[Saved data entries]

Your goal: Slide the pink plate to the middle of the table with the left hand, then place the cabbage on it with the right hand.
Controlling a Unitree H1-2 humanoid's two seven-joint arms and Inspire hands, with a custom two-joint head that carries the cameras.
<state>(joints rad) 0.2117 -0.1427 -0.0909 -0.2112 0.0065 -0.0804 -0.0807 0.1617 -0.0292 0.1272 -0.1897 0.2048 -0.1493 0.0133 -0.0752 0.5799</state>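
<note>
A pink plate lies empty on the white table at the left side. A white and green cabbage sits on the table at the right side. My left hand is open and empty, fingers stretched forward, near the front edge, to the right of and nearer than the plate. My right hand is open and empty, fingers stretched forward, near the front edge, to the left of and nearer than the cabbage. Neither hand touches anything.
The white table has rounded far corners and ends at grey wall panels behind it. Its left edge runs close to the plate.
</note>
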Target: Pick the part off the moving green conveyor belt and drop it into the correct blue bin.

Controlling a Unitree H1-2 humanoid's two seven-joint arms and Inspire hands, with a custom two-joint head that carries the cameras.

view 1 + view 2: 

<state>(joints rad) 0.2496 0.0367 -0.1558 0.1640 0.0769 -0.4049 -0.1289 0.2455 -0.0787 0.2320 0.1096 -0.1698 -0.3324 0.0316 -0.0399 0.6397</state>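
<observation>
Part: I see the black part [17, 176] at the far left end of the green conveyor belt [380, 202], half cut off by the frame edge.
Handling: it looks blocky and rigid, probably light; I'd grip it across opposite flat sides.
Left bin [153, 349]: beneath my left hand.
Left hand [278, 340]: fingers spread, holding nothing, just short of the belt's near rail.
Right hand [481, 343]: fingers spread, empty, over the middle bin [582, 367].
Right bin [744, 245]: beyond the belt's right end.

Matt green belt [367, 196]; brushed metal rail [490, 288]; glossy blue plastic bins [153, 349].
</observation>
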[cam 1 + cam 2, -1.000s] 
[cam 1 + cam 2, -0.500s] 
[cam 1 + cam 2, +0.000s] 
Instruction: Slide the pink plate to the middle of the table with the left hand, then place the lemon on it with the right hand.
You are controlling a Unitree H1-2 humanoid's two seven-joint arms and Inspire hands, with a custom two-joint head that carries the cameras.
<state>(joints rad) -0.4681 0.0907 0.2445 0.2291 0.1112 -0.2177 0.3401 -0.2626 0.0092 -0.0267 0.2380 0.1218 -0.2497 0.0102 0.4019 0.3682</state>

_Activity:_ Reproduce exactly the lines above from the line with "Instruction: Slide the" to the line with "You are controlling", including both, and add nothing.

_Solution to this exercise:_
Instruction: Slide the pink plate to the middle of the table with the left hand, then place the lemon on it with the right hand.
You are controlling a Unitree H1-2 humanoid's two seven-joint arms and Inspire hands, with a custom two-joint head that carries the cameras.

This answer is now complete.